What you are asked to do —
Your response should be the complete listing, copied exactly.

Segment Start: Dataset section

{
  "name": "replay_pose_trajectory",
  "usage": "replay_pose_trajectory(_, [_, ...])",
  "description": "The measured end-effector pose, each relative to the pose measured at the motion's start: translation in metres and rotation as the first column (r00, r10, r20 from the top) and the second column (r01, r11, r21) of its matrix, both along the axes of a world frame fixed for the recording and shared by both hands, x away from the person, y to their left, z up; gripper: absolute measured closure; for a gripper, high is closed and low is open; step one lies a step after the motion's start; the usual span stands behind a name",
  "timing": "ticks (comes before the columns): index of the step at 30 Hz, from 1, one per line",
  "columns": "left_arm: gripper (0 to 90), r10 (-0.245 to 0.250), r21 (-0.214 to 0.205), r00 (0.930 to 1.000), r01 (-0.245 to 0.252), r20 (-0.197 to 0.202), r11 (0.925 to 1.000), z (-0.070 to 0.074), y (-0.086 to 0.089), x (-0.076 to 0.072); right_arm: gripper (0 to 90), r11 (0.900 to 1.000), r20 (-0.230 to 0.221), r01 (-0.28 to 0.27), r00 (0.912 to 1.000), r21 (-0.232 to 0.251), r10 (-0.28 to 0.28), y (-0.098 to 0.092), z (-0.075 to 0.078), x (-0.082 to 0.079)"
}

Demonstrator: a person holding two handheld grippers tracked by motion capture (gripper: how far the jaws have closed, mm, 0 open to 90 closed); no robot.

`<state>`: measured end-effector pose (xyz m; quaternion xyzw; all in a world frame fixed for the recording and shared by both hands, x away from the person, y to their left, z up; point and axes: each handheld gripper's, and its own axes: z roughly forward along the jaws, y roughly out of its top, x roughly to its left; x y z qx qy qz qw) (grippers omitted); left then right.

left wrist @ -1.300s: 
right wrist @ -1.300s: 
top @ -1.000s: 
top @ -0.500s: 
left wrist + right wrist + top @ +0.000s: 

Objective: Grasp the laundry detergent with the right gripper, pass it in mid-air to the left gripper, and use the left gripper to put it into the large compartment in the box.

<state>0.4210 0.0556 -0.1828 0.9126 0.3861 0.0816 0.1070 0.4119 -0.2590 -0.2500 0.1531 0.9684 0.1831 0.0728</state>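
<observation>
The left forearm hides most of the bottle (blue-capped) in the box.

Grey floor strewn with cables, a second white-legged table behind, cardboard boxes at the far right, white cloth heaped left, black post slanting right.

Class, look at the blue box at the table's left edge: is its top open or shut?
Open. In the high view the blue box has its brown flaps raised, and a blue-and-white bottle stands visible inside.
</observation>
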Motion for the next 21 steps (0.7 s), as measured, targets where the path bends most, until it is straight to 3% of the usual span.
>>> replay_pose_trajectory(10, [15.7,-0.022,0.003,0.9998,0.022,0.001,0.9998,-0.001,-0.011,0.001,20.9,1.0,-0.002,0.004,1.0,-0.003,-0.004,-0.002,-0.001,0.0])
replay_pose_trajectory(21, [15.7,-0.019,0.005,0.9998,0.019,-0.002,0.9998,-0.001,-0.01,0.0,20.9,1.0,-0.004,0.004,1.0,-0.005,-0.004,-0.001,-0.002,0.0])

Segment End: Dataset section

Result of this exercise —
{
  "name": "replay_pose_trajectory",
  "usage": "replay_pose_trajectory(_, [_, ...])",
  "description": "The measured end-effector pose, each relative to the pose measured at the motion's start: translation in metres and rotation as the first column (r00, r10, r20 from the top) and the second column (r01, r11, r21) of its matrix, both along the axes of a world frame fixed for the recording and shared by both hands, x away from the person, y to their left, z up; gripper: absolute measured closure; for a gripper, high is closed and low is open; step one lies a step after the motion's start; the usual span stands behind a name",
  "timing": "ticks (comes before the columns): index of the step at 30 Hz, from 1, one per line",
  "columns": "left_arm: gripper (0 to 90), r10 (-0.245 to 0.250), r21 (-0.214 to 0.205), r00 (0.930 to 1.000), r01 (-0.245 to 0.252), r20 (-0.197 to 0.202), r11 (0.925 to 1.000), z (-0.070 to 0.074), y (-0.086 to 0.089), x (-0.076 to 0.072); right_arm: gripper (0 to 90), r11 (0.900 to 1.000), r20 (-0.230 to 0.221), r01 (-0.28 to 0.27), r00 (0.912 to 1.000), r21 (-0.232 to 0.251), r10 (-0.28 to 0.28), y (-0.098 to 0.092), z (-0.075 to 0.078), x (-0.082 to 0.079)"
}

Demonstrator: a person holding two handheld grippers tracked by motion capture (gripper: how far the jaws have closed, mm, 0 open to 90 closed); no robot.

`<state>`: measured end-effector pose (xyz m; quaternion xyzw; all in a world frame fixed for the recording and shared by both hands, x away from the person, y to their left, z up; point and axes: each handheld gripper's, and its own axes: z roughly forward along the jaws, y roughly out of its top, x roughly to its left; x y z qx qy qz qw) (grippers omitted); left then right.

left wrist @ -1.300s: 
right wrist @ -1.300s: 
top @ -1.000s: 
top @ -0.500s: 
left wrist + right wrist + top @ +0.000s: 

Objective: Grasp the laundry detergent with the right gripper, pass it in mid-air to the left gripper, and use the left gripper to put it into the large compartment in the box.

<state>0.4210 0.0556 -0.1828 0.9126 0.3861 0.0816 0.1070 0.4119 -0.2590 -0.2500 0.1531 0.9684 0.1831 0.0728</state>
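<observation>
The left forearm hides most of the bottle (blue-capped) in the box.

Grey floor strewn with cables, a second white-legged table behind, cardboard boxes at the far right, white cloth heaped left, black post slanting right.

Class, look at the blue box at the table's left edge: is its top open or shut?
Open. In the high view the blue box has its brown flaps raised, and a blue-and-white bottle stands visible inside.
</observation>
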Motion for the next 21 steps (0.7 s), as measured, targets where the path bends most, until it is straight to 3% of the usual span.
>>> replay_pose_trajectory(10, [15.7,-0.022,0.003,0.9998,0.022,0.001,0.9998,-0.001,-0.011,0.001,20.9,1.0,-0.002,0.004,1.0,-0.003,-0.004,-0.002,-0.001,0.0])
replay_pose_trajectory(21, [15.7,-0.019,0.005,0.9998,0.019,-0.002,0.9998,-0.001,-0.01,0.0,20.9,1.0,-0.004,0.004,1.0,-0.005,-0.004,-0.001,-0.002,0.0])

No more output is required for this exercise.